Morghan Fortier, die auf YouTube Videos produziert, die sich an Kinder im Vorschulalter richten, ist besorgt darüber, dass andere Länder diesem Beispiel folgen werden, wenn Kanada die Messlatte durch die Priorisierung von selbst erstellten Inhalten festlegt, was insgesamt zu einem kleineren Publikum führen wird.
C-11 war nicht der einzige Gesetzentwurf, den die Regierung einbrachte, um das Internet zu regulieren.
Der Gesetzentwurf C-18, der derzeit dem Senat vorliegt, sieht vor, dass Technologieunternehmen wie Google kanadische Nachrichtenorganisationen entschädigen, deren Inhalte auf ihren Plattformen erscheinen. Das Gesetz würde einem Gesetz ähneln, das 2021 in Australien verabschiedet wurde.
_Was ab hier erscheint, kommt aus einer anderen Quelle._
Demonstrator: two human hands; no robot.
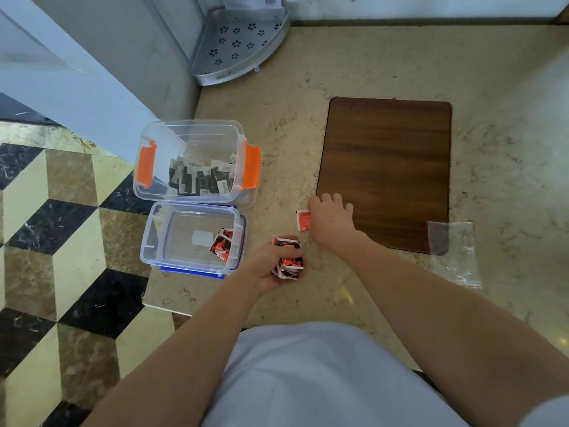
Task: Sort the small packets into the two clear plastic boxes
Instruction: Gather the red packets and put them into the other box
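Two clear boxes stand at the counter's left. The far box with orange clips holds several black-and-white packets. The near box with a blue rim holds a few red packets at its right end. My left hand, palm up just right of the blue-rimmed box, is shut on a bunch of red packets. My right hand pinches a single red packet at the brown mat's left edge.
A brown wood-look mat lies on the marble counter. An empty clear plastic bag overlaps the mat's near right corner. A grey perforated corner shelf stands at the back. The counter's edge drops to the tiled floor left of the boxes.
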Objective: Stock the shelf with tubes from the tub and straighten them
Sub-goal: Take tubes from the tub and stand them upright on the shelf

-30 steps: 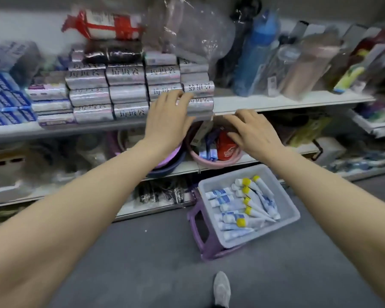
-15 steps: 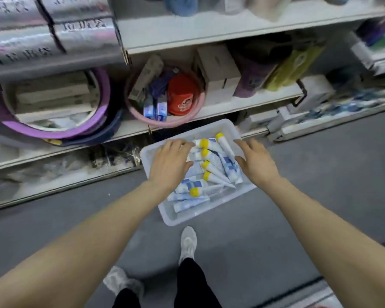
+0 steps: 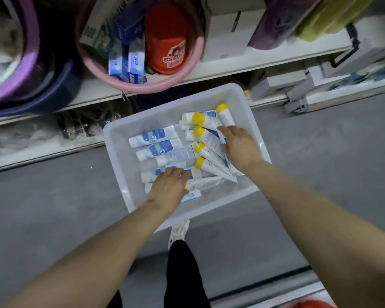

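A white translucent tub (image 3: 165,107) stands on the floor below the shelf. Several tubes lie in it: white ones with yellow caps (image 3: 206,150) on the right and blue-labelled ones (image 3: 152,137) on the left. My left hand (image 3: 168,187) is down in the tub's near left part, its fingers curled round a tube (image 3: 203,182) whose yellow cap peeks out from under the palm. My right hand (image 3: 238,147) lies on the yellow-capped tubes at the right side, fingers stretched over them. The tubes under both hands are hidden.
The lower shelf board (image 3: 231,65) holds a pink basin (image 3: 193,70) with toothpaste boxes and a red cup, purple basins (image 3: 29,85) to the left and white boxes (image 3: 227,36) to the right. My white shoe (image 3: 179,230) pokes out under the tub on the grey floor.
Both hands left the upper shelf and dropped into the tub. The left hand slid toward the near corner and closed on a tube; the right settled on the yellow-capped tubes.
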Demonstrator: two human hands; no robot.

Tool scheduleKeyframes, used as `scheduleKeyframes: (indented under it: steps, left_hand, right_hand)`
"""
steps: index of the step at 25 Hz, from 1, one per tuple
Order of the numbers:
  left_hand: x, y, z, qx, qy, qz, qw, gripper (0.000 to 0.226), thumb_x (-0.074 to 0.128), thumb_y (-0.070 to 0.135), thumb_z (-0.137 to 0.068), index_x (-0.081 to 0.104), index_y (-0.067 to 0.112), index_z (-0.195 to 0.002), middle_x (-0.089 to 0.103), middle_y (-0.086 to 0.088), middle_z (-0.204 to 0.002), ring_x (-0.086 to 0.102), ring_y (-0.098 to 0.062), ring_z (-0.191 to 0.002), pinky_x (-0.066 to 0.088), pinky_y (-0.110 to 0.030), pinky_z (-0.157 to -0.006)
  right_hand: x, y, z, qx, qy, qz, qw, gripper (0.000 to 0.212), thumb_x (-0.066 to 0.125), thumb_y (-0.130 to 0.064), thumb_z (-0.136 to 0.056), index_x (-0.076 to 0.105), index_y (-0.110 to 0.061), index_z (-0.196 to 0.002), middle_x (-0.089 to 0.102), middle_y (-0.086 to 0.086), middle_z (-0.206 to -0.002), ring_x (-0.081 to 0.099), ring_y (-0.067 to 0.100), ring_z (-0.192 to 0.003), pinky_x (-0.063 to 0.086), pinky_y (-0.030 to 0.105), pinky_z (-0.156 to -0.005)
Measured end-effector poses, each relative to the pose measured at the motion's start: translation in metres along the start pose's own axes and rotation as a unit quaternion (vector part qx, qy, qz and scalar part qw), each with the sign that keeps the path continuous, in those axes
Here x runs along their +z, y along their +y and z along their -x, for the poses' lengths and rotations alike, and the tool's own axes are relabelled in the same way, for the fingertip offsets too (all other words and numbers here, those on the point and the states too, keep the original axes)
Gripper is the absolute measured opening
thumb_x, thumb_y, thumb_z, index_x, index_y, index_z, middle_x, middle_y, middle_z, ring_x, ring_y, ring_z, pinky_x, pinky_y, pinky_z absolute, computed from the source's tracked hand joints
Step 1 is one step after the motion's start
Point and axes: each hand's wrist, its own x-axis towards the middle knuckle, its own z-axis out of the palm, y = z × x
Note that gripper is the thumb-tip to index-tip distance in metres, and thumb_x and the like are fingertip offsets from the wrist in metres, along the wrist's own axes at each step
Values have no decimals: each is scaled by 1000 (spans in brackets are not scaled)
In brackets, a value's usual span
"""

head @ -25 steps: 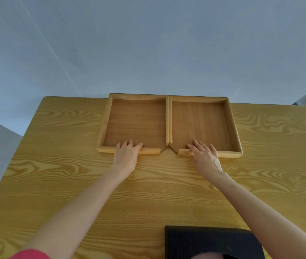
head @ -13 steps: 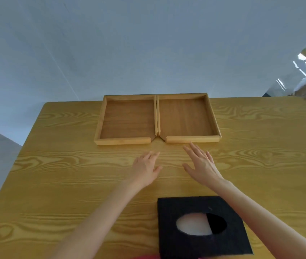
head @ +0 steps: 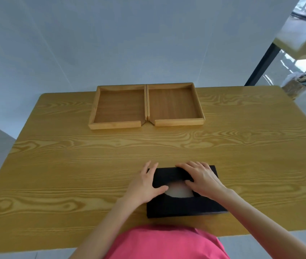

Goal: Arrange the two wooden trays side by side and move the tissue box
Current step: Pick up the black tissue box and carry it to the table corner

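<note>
Tissue box [head: 184, 204] beneath both hands' fingers [head: 186, 168]

Two wooden trays [head: 117, 107] [head: 174, 105], one tissue box [head: 184, 206], two hands [head: 144, 184] [head: 202, 178]

Yellow-toned wooden surface [head: 96, 157]: bold, wavy dark-brown grain, smooth face with a soft satin sheen. Left rectangular wooden tray [head: 117, 107] and right rectangular wooden tray [head: 174, 104]: pale, light-coloured wooden rims, darker brown floors with fine straight grain, matt and smooth. Flat black tissue box [head: 184, 206]: matt, light-absorbing covering with no reflections, possibly felt or cloth; material cannot be told for certain. White tissue [head: 179, 190] in its oval opening: pale, soft-looking paper. Pink garment [head: 167, 243] at the lower edge: plain matt cloth. Pale grey wall [head: 129, 43]: smooth, matt. Floor [head: 286, 64] at upper right: glossy, reflective.
</note>
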Motion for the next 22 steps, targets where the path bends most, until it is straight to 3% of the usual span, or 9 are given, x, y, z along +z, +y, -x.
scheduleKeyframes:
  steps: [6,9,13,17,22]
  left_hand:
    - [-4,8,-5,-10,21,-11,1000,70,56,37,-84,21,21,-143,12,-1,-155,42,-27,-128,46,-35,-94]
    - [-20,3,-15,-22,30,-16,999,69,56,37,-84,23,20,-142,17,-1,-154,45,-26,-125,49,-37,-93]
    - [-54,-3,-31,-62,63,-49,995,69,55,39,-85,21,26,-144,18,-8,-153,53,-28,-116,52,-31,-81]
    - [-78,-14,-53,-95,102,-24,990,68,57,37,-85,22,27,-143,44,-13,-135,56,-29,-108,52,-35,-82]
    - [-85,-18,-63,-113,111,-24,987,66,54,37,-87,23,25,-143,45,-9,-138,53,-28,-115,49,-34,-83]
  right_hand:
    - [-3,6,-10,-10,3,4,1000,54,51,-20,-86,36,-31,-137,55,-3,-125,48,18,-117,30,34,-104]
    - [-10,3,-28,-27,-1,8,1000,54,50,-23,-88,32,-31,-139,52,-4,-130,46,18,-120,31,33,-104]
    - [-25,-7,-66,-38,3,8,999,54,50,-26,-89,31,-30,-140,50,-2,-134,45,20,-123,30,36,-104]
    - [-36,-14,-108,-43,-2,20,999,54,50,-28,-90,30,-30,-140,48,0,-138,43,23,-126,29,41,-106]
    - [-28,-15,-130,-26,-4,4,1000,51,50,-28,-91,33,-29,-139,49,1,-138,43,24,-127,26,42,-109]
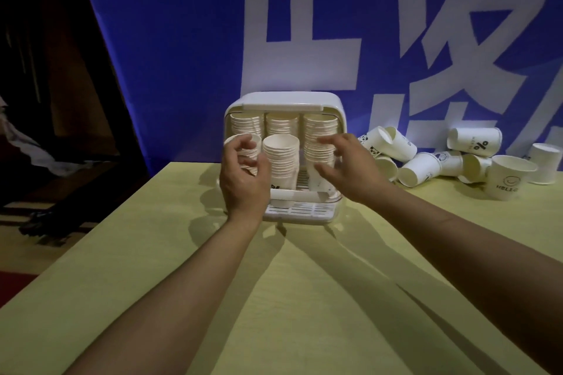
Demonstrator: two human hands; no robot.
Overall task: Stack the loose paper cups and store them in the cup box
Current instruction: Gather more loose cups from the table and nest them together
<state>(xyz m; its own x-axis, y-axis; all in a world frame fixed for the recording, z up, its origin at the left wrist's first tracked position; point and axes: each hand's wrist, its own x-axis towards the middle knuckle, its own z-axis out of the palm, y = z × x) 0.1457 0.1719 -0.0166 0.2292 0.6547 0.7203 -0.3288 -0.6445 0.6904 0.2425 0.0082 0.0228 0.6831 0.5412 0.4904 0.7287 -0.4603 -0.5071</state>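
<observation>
Head view: loose cups heaped right of cup box

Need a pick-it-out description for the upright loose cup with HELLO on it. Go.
Start at the white cup box in front of the blue banner, then look right along the yellow table to the heap of loose paper cups. At its near right edge stands the HELLO cup: upright, mouth up, with a smiley, while most neighbours lie tipped over.

Yellow-green table, white cup box standing on it, loose paper cups heaped at right
</observation>
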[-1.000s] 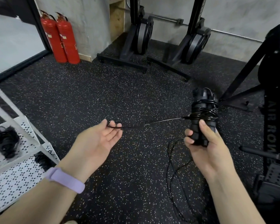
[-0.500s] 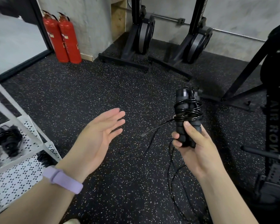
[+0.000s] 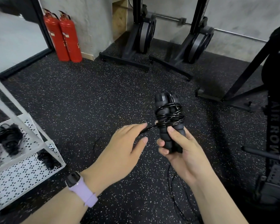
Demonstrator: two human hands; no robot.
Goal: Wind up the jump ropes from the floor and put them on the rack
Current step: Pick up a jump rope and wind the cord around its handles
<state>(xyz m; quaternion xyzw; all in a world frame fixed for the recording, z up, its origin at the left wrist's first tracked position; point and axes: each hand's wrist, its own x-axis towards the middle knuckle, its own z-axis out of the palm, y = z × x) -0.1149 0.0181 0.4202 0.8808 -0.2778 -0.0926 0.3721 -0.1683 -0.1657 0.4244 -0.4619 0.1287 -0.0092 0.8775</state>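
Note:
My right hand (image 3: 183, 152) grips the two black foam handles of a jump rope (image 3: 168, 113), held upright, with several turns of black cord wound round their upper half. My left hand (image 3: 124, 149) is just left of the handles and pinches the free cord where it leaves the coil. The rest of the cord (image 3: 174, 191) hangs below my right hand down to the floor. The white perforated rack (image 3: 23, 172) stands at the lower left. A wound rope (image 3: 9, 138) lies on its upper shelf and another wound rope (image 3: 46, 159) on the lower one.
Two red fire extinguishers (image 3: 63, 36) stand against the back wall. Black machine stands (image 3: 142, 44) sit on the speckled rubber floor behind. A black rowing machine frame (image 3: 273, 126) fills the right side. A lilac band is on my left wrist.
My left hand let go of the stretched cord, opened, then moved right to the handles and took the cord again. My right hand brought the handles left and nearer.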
Die Regierung hält das Gesetz für notwendig und wirft den Technologiegiganten vor, von den Nachrichten zu profitieren, während die Organisationen selbst Werbeeinnahmen verlieren. Aber Silicon Valley hat sich entschieden gegen diesen Schritt ausgesprochen, und Google ging aus Protest sogar so weit, vorübergehend Nachrichteninhalte von 4 % der kanadischen Nutzer zu sperren.